Segment Open

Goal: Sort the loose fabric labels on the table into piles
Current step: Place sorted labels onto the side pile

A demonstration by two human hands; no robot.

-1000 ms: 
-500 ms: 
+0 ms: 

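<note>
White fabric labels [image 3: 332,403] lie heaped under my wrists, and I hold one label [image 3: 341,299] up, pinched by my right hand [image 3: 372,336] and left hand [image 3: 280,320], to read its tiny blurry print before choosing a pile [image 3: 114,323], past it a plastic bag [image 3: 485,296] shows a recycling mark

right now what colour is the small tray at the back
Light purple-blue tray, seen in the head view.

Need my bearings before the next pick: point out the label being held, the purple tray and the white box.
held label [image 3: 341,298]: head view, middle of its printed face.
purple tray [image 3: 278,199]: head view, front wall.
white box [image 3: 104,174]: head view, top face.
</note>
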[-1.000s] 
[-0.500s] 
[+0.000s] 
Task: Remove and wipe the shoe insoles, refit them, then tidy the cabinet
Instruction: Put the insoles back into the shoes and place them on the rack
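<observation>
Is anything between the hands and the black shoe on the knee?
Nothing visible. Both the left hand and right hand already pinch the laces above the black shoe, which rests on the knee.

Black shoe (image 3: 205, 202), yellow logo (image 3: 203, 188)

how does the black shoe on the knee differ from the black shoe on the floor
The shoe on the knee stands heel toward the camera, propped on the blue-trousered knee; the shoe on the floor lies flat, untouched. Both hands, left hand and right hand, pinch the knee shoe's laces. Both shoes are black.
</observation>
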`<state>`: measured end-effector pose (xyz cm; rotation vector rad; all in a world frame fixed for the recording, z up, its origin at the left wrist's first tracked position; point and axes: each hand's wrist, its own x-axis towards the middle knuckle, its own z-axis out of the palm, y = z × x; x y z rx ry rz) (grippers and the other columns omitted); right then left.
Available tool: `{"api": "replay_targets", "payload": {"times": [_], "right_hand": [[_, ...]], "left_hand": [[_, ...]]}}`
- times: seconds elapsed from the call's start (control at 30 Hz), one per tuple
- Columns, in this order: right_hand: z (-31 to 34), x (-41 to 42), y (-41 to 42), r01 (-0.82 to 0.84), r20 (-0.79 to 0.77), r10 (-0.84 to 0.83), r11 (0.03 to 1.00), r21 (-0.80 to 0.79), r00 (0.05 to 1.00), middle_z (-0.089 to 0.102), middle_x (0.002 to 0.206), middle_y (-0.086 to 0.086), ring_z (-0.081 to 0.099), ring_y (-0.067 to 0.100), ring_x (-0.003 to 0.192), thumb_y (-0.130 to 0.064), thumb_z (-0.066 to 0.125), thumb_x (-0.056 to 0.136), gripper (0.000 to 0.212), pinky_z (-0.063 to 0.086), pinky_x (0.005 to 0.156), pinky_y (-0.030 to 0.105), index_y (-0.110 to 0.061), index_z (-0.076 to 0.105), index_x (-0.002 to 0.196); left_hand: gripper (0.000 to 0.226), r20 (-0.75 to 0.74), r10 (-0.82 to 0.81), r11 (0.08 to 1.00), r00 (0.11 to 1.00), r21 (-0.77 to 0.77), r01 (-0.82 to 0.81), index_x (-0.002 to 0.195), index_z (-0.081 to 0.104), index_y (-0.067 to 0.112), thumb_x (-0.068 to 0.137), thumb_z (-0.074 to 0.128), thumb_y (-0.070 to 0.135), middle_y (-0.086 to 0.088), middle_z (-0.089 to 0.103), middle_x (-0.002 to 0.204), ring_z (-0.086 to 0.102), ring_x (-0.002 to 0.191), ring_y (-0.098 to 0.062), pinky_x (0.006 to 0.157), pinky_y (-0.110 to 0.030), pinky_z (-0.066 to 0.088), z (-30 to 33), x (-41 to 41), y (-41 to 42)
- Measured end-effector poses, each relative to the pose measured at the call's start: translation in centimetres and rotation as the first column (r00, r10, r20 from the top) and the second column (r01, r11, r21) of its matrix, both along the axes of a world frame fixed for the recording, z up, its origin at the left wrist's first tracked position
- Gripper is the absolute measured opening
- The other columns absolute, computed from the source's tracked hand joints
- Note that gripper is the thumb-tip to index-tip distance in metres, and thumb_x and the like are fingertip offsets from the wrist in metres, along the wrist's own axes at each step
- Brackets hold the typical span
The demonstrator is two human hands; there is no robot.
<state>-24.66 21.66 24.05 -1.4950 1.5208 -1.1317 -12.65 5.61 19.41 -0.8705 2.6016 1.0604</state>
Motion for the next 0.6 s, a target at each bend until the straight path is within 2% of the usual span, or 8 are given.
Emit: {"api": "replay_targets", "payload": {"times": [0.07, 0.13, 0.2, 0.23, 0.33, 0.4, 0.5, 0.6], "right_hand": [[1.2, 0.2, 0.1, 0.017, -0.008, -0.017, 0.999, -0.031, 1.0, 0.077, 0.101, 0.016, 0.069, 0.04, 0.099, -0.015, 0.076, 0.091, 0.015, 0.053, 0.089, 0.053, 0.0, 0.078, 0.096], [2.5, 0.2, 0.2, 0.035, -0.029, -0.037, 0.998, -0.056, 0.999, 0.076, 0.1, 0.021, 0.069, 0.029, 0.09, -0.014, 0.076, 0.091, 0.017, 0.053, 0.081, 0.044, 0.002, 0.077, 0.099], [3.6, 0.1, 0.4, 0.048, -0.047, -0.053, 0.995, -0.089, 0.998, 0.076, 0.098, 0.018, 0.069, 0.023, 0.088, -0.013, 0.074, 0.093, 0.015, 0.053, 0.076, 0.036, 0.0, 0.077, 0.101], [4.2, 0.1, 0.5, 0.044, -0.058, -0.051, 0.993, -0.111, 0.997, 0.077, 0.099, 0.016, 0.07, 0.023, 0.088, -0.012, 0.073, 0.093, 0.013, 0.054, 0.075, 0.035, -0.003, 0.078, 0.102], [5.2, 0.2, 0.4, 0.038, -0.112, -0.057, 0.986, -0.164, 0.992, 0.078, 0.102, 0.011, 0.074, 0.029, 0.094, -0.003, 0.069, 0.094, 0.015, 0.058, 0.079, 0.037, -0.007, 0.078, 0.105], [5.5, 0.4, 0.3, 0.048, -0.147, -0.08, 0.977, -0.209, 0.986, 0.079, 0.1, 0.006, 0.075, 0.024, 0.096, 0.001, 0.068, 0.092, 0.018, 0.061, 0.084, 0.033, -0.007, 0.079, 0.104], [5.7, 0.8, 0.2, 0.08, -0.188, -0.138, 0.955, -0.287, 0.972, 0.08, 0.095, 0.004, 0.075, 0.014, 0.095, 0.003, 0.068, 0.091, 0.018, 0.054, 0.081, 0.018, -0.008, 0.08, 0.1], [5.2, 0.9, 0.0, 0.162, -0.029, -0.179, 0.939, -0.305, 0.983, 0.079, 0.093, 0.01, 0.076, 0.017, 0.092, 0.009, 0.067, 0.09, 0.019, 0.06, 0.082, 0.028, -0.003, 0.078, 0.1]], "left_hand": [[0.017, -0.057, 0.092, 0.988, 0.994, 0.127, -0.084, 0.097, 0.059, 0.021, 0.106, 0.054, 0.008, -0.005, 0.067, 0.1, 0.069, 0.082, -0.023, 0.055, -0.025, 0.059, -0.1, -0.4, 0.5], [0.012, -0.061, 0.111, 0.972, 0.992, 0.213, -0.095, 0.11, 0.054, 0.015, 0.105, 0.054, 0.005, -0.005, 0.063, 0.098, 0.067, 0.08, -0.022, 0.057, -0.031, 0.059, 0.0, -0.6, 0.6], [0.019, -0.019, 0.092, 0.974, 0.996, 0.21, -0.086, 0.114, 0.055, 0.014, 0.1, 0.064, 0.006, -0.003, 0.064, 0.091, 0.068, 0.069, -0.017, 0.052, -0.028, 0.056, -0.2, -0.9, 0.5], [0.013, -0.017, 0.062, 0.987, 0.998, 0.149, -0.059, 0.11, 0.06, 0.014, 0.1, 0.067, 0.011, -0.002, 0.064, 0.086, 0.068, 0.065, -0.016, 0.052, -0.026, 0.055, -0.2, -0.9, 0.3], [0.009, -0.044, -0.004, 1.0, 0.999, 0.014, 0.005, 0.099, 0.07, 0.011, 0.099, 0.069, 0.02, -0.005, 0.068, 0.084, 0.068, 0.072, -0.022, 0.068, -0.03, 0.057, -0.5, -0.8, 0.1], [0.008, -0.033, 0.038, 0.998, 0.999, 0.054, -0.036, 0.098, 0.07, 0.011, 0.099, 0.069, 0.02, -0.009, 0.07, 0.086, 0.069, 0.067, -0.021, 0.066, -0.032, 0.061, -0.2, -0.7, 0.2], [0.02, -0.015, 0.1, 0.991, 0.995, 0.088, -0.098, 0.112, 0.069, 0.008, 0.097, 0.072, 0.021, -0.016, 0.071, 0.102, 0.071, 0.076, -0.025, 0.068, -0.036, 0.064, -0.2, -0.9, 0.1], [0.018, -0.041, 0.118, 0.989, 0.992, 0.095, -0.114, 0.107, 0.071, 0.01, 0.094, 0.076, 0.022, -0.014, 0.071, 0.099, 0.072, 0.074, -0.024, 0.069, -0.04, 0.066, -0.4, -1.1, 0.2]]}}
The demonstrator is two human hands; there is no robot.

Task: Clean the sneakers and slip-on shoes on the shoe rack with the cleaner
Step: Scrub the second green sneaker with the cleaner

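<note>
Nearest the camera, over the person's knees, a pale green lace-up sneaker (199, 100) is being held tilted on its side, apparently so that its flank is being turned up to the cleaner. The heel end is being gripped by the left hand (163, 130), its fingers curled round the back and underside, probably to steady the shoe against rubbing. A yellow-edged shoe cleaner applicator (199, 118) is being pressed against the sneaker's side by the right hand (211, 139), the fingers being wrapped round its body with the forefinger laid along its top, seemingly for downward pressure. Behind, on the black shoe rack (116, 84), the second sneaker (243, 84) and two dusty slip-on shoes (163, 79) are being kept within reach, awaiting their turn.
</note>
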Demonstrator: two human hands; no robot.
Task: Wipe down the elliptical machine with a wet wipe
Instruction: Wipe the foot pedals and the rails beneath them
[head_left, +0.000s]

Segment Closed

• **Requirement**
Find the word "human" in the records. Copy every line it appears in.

• **Answer box**
A demonstration by two human hands; no robot.
The demonstrator is two human hands; there is no robot.
The demonstrator is two human hands; there is no robot.
Demonstrator: two human hands; no robot.

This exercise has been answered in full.